* About this exercise: From the data below, set down exactly the lines between the one holding "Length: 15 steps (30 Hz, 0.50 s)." and the one holding "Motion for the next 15", inclusive, and no others.

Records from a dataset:
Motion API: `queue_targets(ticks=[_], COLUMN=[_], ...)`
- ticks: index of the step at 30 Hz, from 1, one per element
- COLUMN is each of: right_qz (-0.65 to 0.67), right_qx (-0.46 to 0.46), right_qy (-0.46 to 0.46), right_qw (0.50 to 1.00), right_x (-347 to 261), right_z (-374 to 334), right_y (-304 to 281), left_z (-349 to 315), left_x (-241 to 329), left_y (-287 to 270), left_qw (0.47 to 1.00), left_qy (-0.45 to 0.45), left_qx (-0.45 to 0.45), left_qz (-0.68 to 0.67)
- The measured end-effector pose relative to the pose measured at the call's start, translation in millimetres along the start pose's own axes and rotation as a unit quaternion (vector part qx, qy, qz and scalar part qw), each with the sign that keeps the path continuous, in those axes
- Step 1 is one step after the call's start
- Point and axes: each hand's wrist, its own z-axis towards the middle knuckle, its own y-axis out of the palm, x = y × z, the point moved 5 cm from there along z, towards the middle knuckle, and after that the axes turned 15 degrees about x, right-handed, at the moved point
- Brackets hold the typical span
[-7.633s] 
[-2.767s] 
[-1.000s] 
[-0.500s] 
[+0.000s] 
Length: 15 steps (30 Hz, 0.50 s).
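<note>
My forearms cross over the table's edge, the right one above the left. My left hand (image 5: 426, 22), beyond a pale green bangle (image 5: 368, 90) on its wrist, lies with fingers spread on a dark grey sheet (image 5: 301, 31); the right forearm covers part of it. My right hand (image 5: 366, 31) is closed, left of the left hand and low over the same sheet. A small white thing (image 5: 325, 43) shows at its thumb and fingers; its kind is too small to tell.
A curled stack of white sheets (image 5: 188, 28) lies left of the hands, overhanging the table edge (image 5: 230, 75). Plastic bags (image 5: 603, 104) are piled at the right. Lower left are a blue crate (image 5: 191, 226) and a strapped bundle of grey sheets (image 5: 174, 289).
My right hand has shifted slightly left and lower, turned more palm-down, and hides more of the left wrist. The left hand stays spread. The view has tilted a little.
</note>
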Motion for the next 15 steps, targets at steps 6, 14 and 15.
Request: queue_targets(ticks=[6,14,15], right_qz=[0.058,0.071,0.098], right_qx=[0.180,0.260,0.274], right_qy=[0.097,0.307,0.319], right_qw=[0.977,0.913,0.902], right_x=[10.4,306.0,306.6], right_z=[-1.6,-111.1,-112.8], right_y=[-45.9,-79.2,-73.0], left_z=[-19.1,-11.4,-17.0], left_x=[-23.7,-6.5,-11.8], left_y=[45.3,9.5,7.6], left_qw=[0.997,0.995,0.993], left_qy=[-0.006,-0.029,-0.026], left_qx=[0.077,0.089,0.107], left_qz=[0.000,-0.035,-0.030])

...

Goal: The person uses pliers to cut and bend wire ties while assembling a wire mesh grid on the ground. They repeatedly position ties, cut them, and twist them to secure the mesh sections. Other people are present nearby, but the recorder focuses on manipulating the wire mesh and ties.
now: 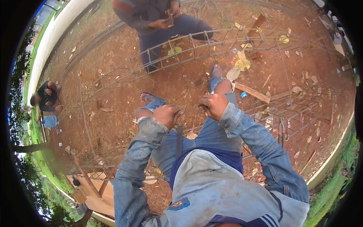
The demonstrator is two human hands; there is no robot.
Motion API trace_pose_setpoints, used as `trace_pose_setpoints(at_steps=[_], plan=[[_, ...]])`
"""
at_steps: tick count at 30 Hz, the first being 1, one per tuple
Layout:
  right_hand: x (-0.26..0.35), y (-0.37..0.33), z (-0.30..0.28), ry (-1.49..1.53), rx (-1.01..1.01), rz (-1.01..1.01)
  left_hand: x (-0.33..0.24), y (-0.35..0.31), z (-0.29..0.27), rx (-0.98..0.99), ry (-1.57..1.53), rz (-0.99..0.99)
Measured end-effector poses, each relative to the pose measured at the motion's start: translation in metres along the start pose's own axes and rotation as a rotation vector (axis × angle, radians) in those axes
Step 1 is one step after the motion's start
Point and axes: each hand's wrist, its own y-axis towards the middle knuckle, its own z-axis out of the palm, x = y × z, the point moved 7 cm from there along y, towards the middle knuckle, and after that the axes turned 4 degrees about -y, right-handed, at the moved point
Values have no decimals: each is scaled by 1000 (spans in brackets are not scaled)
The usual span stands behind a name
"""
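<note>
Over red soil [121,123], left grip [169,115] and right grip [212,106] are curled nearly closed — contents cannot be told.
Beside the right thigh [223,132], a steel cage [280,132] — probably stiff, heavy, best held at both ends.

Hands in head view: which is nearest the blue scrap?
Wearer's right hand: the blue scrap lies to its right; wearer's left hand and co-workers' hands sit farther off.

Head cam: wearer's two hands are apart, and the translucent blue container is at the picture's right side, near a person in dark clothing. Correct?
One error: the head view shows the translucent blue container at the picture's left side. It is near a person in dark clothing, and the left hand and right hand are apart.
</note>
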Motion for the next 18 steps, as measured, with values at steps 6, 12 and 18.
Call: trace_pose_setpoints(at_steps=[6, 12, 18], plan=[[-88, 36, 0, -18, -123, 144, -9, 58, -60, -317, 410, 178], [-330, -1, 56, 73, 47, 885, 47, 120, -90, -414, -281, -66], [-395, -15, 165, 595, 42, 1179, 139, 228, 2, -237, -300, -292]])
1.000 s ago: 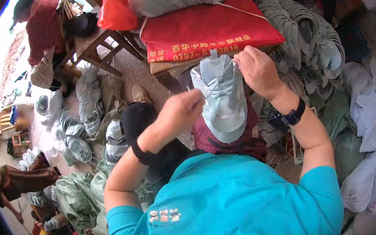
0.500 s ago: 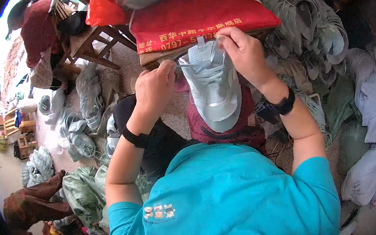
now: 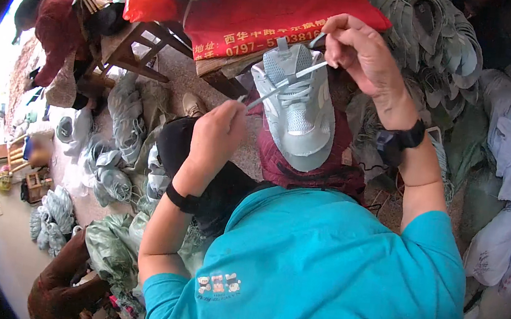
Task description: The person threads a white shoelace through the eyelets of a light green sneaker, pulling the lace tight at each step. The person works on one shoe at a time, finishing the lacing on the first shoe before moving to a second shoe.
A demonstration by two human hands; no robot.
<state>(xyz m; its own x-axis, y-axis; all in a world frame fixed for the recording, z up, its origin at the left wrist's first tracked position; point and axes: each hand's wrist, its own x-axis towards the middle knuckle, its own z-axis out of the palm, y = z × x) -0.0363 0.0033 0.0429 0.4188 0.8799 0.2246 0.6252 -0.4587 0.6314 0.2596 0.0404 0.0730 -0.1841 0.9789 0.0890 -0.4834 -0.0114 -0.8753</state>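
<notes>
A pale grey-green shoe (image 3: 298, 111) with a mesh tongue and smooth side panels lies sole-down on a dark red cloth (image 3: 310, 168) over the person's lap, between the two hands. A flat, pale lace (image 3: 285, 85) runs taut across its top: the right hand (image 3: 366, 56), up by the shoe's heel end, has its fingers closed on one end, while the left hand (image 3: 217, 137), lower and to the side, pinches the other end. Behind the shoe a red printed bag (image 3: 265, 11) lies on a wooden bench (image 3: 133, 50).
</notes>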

* Completed task:
Length: 15 steps (30 Hz, 0.50 s).
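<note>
My forearms cross over the table's edge, the right one above the left. My left hand (image 5: 426, 22), beyond a pale green bangle (image 5: 368, 90) on its wrist, lies with fingers spread on a dark grey sheet (image 5: 301, 31); the right forearm covers part of it. My right hand (image 5: 366, 31) is closed, left of the left hand and low over the same sheet. A small white thing (image 5: 325, 43) shows at its thumb and fingers; its kind is too small to tell.
A curled stack of white sheets (image 5: 188, 28) lies left of the hands, overhanging the table edge (image 5: 230, 75). Plastic bags (image 5: 603, 104) are piled at the right. Lower left are a blue crate (image 5: 191, 226) and a strapped bundle of grey sheets (image 5: 174, 289).
My right hand has shifted slightly left and lower, turned more palm-down, and hides more of the left wrist. The left hand stays spread. The view has tilted a little.
</note>
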Motion for the next 15 steps, targets at steps 6, 14 and 15.

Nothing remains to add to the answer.